MASVINGO — The government has made an about-turn on its intention to evict about 1 000 villagers of the Chitsa clan who invaded the Gonarezhou National Park at the height of the chaotic land reform programme amid reports there is no money and alternative land to facilitate their relocation.
The families have locked horns with the government since 2003 over plans to eject them from the area, resisting eviction, on the grounds that the land on which the park lay was traditionally theirs.
Although Masvingo governor and resident minister Titus Maluleke could not be reached for comment yesterday, he recently told State media that the government had no funds to carry out the resettlement exercise.
“The Chitsa families are no longer going anywhere. The issue of their relocation is now water under the bridge because there was need to secure substantial funding for the relocation exercise and also to identify suitable land to resettle them.
“We failed to secure both the funds and land to resettle them, so they are not going anywhere,” Maluleke is quoted as having said.
Maluleke also told NewsDay recently that Masvingo Province had run out of land for resettlement purposes.
The survival of families in the national park had been hanging in the balance after it emerged their continued existence there hampered anti-poaching efforts and aided desertification which drove wild animals away.
Commenting on the increased wildlife-human conflicts around sanctuaries, National Parks and Wildlife Management Authority director general Vitalis Chadenga told NewsDay recently that some of the settlement practices had to be revisited as some people invaded wildlife areas.
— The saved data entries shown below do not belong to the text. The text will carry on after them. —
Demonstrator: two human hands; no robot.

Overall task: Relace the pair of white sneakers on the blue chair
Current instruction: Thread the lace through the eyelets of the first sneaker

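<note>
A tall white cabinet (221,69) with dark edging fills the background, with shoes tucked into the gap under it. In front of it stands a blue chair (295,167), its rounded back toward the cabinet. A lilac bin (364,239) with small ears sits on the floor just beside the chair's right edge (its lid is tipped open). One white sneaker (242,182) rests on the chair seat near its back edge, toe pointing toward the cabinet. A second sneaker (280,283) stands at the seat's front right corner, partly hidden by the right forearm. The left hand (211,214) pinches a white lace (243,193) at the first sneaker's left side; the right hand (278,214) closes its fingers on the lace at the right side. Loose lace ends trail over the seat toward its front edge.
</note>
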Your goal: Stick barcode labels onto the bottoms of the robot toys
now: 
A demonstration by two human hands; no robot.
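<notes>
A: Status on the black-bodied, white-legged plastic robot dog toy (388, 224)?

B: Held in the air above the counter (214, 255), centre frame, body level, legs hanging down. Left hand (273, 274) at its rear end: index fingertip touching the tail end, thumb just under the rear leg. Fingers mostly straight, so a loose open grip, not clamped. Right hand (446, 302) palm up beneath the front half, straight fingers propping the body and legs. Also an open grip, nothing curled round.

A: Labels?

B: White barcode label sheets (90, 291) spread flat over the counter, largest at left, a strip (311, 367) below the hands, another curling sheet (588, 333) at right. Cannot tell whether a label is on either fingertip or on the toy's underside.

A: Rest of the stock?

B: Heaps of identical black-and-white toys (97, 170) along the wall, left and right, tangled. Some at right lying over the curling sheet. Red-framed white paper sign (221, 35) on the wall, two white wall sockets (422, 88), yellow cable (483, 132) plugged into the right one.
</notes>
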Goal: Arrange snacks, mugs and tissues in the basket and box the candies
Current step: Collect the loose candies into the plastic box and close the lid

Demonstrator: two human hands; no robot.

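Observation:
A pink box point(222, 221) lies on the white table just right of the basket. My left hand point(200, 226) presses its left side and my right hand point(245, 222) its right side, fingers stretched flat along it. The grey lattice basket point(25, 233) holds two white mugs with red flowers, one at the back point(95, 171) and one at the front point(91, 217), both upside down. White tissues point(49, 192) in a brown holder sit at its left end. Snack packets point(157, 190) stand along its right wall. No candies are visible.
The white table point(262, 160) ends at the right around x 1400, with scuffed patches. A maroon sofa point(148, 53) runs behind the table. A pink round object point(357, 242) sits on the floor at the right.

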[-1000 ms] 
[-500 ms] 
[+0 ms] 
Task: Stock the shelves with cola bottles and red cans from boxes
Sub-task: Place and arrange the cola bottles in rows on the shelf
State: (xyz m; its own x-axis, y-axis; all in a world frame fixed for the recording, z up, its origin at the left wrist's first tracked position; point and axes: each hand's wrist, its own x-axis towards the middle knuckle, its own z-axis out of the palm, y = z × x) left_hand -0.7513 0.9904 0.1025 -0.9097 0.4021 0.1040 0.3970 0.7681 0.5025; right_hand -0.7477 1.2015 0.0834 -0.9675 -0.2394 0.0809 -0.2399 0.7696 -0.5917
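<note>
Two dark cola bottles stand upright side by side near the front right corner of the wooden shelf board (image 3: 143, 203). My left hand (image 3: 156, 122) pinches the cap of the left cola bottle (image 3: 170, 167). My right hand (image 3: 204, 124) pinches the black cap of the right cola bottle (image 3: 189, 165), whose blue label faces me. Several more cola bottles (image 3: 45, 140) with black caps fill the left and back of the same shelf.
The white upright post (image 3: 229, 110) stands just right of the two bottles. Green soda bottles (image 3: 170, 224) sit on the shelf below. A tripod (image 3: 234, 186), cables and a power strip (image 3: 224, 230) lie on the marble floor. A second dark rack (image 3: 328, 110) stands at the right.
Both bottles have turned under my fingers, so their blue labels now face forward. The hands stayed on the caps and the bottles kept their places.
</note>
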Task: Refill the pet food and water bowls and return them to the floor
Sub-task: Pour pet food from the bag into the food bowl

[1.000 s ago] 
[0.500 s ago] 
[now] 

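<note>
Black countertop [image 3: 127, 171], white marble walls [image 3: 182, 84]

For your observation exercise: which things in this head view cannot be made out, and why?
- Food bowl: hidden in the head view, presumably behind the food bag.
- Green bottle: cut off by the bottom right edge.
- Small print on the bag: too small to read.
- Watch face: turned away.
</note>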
“Some people settled themselves illegally where they are practising peasant farming that is incompatible with the land use. They settled in wildlife corridors and are therefore prone to wildlife-human conflict.”
Recently, two settlers in Gonarezhou who traded farming for poaching were jailed after they were sold off by a hat they dropped at a scene where they allegedly de-horned a rhino.
Over the years, Zanu PF politicians have been accused of manipulating families’ continued occupation of parks for political expediency and as a trump card during elections, as candidates would assure them that they would not be evicted if they voted “wisely”.